The pandemic itself has changed. Most people now have some exposure to the virus, whether from vaccination, infection, or both, and that immunity appears to be associated with fewer reports of long Covid, experts told me. That effect may be compounded if the more recent evolutions of the virus have also made it less severe, as people who end up in the hospital are at a much high risk to have long-term symptoms.

But those developments should not breed complacency. Scientists are still learning about the longer-term risks for people who have milder infections. As Proal put it to me, even if 1 percent of cases lead to long Covid, “that’s still a disaster because so many people are still getting infected all the time.”

But with treatment, as with the understanding of the mechanics of long Covid, medicine has made important progress in the past three years. There is promising but still preliminary evidence that taking Paxlovid, the antiviral medication, is associated with lower rates of long Covid. That would make sense if some of the problem can be traced back to viral persistence. If people are struggling to clear the coronavirus out of their bodies of their own, Paxlovid could help them finish the job — and that would in turn make them less likely to experience lasting symptoms.

If the mechanics of long Covid are more multifaceted, then patients may need more personalized treatments, with each patient getting a cocktail tailored to their symptoms. Physicians might prioritize anticoagulation for cardiovascular symptoms. Iwasaki noted evidence that some long Covid patients have low levels of the hormone cortisol. Prior to the pandemic, giving cortisol to patients with chronic fatigue syndrome — which has been suggested by some experts as a useful analogue to long Covid — hadn’t panned out in clinical trials. But it’s too soon to say it wouldn’t work and more investigation is warranted, she said.

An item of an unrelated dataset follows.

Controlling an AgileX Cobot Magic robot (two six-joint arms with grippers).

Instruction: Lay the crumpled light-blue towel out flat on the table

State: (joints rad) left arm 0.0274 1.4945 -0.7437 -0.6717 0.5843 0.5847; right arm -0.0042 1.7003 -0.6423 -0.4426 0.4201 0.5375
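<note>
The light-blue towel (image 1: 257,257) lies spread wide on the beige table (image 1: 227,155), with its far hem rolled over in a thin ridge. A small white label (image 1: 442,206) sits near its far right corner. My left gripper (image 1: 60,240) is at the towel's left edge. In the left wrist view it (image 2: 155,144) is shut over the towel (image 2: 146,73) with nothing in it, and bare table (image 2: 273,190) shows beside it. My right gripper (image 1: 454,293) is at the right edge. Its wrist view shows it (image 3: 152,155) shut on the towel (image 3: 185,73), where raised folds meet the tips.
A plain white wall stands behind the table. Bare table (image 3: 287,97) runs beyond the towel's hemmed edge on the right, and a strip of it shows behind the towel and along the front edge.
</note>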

Thinking outside the box may also be necessary. Just as researchers discovered that existing drugs, such as dexamethasone, could improve outcomes during an acute case, now scientists are experimenting with a variety of existing treatments to see if they help with long Covid. One pre-print paper, released this week, found the diabetic medication metformin had appeared to reduce the risk of long Covid for patients who received it after contracting the virus.

In the end, some of the unanswered questions about long Covid may not need to be answered in order to find effective treatments, and researchers are getting closer to knowing how best to treat it. Doctors are desperate for more information as they struggle to help patients who are still reporting health problems long after their initial infection.

There may not be a single study, a single discovery that resolves all of these debates. But with time, long Covid is becoming less of a mystery.

“I don’t think there will ever be a long Covid breakthrough,” Proal said. “It’s going to be a growing understanding.”